* [EXERCISE BRIEF]: Because the material must be preserved as it stands, copy every line exactly.

* [RECORDED INFORMATION]:
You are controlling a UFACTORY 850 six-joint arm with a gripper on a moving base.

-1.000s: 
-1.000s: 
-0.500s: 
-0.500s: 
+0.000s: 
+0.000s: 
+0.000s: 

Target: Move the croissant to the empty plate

* [RESULT OF THE TASK]:
You are controlling a UFACTORY 850 six-joint arm with a gripper on a moving base.

-1.000s: 
-1.000s: 
-0.500s: 
-0.500s: 
+0.000s: 
+0.000s: 
+0.000s: 

Target: Move the croissant to the empty plate

What the exercise asked for has been given in full.